まさか「御苦労大戦争」というメタなネタだったのでは?

投稿: ふじき78 | 2015年7月 1日 (水) 00:16

映画撮りたいいうたかて撮れない(予算だのキャストだの云々・・・で)ひとがわんさかいてはるだろうに、
もし「雑談からふってわいたような映画」を撮るためにこれだけたくさんのひとが集結しちゃったことじたいがなんて幸せな監督なんだと
やっぱり思っちゃいます。(;´∀`)
三池監督作品をほとんど知らないので実際のとこはこのひとはこういうモンを撮るんやでといわれてもピンときませんが
わからんもんが見に来るTOHOのシネコンで
独自の世界を展開しちゃうことじたいが
余裕を感じます・・・って変なとこで尊敬しちゃいました・・・。(;´∀`)

投稿: Ageha | 2015年7月 2日 (木) 09:47

◆ふじき78さん
「1字違いで大違い」の大喜利ネタで来ましたか(笑)。
私も1つ。「極楽大戦争」。
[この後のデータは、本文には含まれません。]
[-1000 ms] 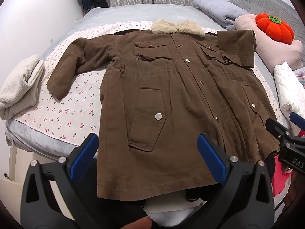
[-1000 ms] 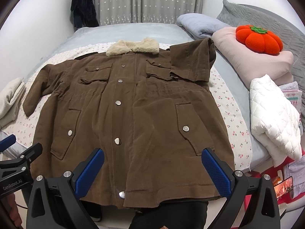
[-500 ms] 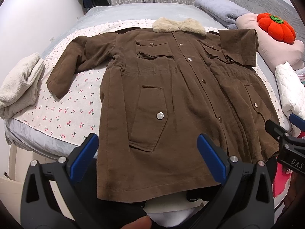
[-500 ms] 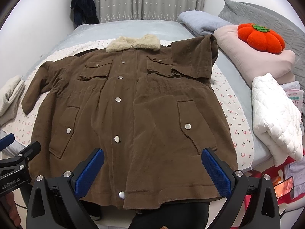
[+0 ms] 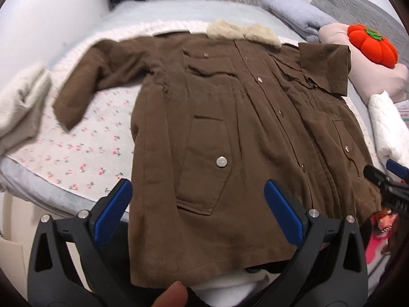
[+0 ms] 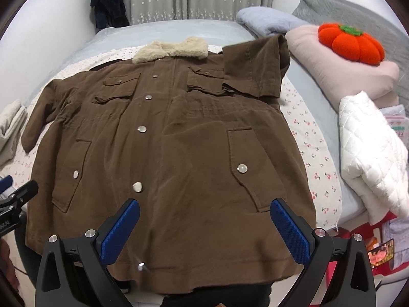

こっちの方がコメディっぽいでしょ。
妖怪マンガ「GS美神・極楽大作戦」にも引っ掛けてあります(笑)。
…てな具合におちょくりたくなるくらい、ガッカリ作品でしたねぇ。


◆Agehaさん
>TOHOのシネコンで独自の世界を展開しちゃうこと自体が余裕を感じます…
最近はマイナー作品が少なく「クローズZERO」とか「十三人の刺客」とか「悪の教典」とかのメジャーなヒット作を監督してるので、プロデューサーも、ヘンなものは作らないだろうと安心と言うか油断してたのかも知れません。
三池監督を甘く見ちゃいけない(笑)。
上映したTOHOシネコンも、頭抱えたでしょうね。
…で上映スケジュール見たら、TOHOシネコン、2週間で打ち切られてました(笑)。